I have a question regarding multi-page PDFs. In my current implementation, I process each page independently when analyzing document layouts. However, I believe that adding contextual information from the previous page(s) could improve the model's understanding of the overall document structure.

Would you have any suggestions on how to best incorporate sequential page information into the model?

gabriel-p

HURIDOCS org Oct 18, 2024

Thank you for your question. I have some thoughts regarding that:

In the short term, adding more information about the previous and the next page could improve the results. However, if we were to handle a never-seen random page of a PDF and ask a human to segment the page, it is probable that they would do an almost perfect job without seeing the rest of the document. So, the machine learning model, if not this iteration, should be capable of doing the same or better without more context.
To add more context to the model, you should use the fast version of the model like this:

curl -X POST -F 'file=@/PATH/TO/PDF/pdf_name.pdf' -F "fast=true" localhost:5060

(As we are not the authors of the VGT model, we do not know if we are able to train that model)

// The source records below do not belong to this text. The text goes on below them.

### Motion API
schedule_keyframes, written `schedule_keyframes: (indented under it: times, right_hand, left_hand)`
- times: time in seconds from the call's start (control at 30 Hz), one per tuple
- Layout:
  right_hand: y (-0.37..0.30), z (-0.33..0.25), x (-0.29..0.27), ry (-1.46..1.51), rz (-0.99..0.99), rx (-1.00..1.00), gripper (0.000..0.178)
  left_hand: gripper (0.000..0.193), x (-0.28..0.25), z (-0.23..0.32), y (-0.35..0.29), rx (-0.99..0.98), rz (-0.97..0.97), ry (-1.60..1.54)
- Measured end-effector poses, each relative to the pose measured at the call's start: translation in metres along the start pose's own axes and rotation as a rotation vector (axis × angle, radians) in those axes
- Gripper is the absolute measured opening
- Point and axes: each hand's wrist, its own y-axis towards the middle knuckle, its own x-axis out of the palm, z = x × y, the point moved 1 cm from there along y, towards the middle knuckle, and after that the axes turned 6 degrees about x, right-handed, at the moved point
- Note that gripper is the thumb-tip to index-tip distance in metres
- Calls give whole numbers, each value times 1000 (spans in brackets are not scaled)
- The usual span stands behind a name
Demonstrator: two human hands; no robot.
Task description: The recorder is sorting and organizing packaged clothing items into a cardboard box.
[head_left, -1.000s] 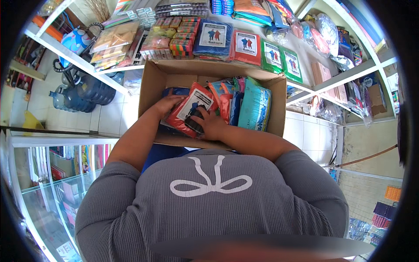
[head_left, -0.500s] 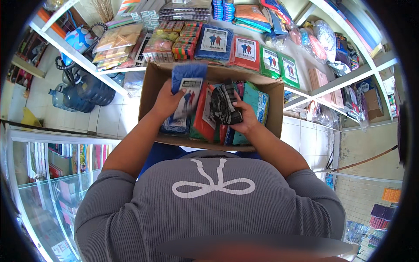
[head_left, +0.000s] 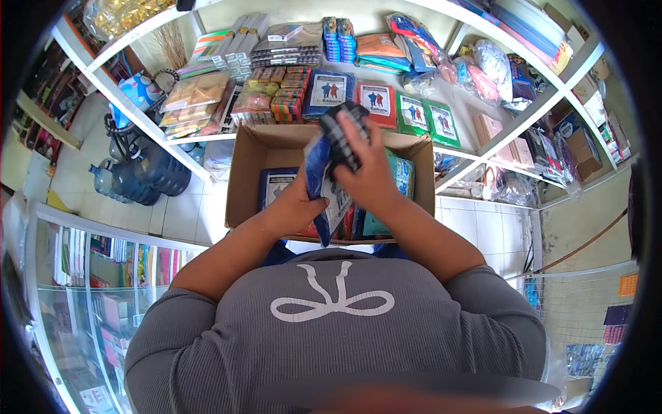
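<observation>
shelves [head_left: 483,148]: white corner shelving wraps the whole upper part of the view, packed with flat plastic-wrapped packets in blue, red, green and orange, plus stacks of small boxes on the left run.
glass case [head_left: 89,290]: display cabinet down the person's left, books or stationery inside, hard to tell more.
water jugs [head_left: 141,181]: a few big blue bottles on the tiled floor, left of the box.
cardboard box [head_left: 248,172]: open-topped, right in front of the person's chest and below the shelf edge. It holds flat packets standing on edge: blue on the left, red and teal toward the right.
blue packet [head_left: 323,186]: lifted clear above the box, roughly centred over it. Long axis runs pretty much up-down in the view, so it's on end, lower tip hanging toward the packets in the box.
black packet [head_left: 345,138]: darker patterned thing pressed against the top of the blue one, partly under fingers.
right hand [head_left: 369,172]: closed over the top, gripping the black packet and the blue packet's upper end. This one's on top.
left hand [head_left: 295,207]: wrapped around the blue packet's lower left side from beneath, supporting it. Both hands are touching it, so neither is really "nearer".
</observation>
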Motion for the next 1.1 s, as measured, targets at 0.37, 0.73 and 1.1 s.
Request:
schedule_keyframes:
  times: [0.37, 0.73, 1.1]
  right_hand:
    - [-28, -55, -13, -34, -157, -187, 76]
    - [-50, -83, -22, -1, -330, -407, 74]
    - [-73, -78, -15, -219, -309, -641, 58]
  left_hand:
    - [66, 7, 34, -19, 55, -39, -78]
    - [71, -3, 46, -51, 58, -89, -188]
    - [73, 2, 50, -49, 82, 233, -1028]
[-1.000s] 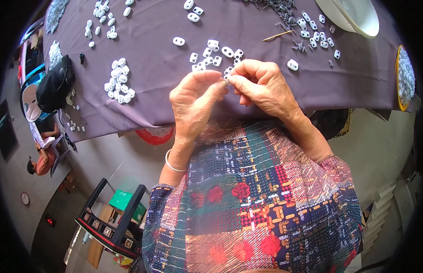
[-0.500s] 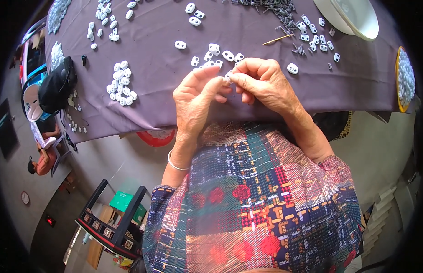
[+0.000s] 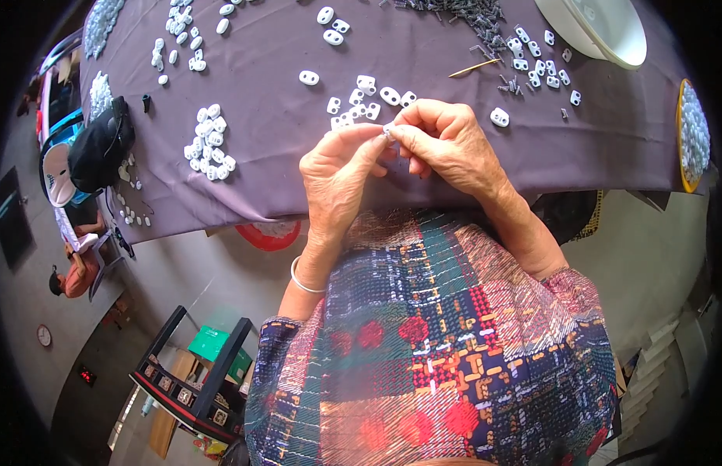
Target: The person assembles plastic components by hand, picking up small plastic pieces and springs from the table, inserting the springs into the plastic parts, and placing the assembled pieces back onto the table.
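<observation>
Both hands meet above the near edge of the cloth-covered table. My left hand pinches a small white plastic piece between thumb and forefinger. On its other side my right hand grips the same piece, its other fingers curled in. The piece looks like one half of a two-hole cord lock; fingertips cover most of it. Just beyond lies a cluster of white cord-lock parts. A single white oval cord lock rests to the right of my right hand.
Dark small springs are heaped at the far side, near a wooden stick and a white bowl. A yellow-rimmed basket of white parts stands right. Piled cord locks and a black bag are left.
My left thumb and forefinger have closed in on the white piece, and the left hand has shifted slightly right. More of the cluster behind it shows. My right hand stays almost still.
</observation>
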Demonstrator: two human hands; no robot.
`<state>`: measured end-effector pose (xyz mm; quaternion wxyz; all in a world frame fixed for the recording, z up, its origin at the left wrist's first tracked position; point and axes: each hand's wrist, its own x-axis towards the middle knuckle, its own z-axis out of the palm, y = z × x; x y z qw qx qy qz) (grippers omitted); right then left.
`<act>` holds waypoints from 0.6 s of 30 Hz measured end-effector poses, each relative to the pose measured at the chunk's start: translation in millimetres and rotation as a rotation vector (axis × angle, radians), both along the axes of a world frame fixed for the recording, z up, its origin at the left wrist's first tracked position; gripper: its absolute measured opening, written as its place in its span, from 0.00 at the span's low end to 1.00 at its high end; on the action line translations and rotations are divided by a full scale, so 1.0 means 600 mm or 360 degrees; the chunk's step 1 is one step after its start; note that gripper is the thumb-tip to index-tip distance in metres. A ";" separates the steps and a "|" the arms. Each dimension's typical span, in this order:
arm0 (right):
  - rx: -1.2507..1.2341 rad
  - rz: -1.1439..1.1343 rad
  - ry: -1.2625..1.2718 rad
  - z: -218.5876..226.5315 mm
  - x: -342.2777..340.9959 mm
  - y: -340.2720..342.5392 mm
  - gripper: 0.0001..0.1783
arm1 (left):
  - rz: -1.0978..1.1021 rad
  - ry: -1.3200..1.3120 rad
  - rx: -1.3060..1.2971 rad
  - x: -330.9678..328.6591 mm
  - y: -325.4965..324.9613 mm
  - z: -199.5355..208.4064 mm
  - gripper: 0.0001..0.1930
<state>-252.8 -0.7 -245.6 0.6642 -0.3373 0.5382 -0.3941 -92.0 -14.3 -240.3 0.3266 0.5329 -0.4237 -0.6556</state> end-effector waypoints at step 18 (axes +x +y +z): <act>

Then, add the desired new features to the get_paragraph_extraction_features method from the file https://github.com/huridocs/pdf-document-layout-analysis/blob/main/src/fast_trainer/ParagraphExtractorTrainer.py.

Retrain the model to use the new features following this notebook

https://github.com/huridocs/pdf-document-layout-analysis/blob/main/fine_tuning_lightgbm_models.ipynb

Change the model as it is explained in the notebook.

Best

ali6parmak changed discussion status to closed Nov 12, 2024